After ideation, ask if the proposed solutions address the key principle of HCD — am I designing ergonomically with a broad audience and range of body capacities? Some health and safety considerations to mitigate include:

  • Neck and back strain — extended periods of tilting places great forces on the neck, which may be exacerbated by the additional headset weight.
  • Eye strain
  • Potential trip hazards (HMD cables, real world objects)
  • Simulator sickness

Although my journey in VR design is still in early days, these were the key points I took away from our initial design exercise when applying to the principles of HCD. Of course this is just a brief list that I’ve put together from my initial observations in approaching the design process in attempt to give structure to the brainstorming process, and all are topics in of themselves.
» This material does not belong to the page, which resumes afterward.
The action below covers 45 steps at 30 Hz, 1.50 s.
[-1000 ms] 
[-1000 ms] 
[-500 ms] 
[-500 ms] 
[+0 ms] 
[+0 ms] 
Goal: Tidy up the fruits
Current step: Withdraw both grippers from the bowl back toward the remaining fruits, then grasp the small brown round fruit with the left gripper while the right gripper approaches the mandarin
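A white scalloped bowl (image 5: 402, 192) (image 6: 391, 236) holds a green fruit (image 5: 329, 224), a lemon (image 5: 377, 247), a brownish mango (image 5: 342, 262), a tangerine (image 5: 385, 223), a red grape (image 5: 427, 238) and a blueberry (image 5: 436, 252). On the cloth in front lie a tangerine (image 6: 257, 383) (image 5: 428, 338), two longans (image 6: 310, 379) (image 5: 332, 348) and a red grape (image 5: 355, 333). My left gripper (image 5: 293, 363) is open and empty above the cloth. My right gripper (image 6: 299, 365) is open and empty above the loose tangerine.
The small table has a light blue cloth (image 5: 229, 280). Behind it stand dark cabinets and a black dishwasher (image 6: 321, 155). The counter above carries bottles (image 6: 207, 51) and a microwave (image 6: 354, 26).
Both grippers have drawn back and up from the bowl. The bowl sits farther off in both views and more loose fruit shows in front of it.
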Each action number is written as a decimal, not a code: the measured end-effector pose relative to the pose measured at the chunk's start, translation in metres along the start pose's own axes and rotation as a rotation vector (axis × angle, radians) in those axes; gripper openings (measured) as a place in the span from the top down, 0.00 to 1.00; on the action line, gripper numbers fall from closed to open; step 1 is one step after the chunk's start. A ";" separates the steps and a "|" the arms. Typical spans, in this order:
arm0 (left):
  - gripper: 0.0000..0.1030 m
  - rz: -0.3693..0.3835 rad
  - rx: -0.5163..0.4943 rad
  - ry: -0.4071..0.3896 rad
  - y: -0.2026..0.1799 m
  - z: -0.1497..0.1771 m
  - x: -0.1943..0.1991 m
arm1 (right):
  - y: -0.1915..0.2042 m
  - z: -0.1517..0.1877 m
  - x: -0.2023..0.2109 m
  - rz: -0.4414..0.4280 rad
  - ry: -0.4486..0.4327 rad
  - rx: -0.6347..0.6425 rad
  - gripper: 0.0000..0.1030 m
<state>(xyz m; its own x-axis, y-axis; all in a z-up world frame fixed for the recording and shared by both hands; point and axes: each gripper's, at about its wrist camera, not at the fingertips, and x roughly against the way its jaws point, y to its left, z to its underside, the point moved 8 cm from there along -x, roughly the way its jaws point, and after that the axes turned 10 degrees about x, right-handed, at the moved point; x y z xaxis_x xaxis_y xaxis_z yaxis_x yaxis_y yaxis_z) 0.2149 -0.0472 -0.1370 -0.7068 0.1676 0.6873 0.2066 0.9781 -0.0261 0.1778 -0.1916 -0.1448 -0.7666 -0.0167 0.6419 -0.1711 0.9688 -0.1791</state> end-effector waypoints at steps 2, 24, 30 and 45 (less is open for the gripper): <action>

Another thing to note — this list focuses on the ideation stage of the design process and does not take into account the vital earlier stages of the design process of empathizing and researching, nor testing and iteration which are key to any successful HCD experience.

I’ll aim to come back and revise these points as the course progresses and as my journey in VR design continues!

“Bodies have limits. They have physical limits, they have endurance limits, they have mental limits, and we all get away with violating those limits in the short term… You always pay a price for that violation…”

Mark Pesce

Kelsey Shanahan is Co-founder and Digital Innovation & Design Consultant at Studio Hi in Sydney. Studio Hi is a design-led innovation and digital transformation consultancy, using human-centered design practices to enable businesses to thrive in digital innovation with the agility they need to move like startups.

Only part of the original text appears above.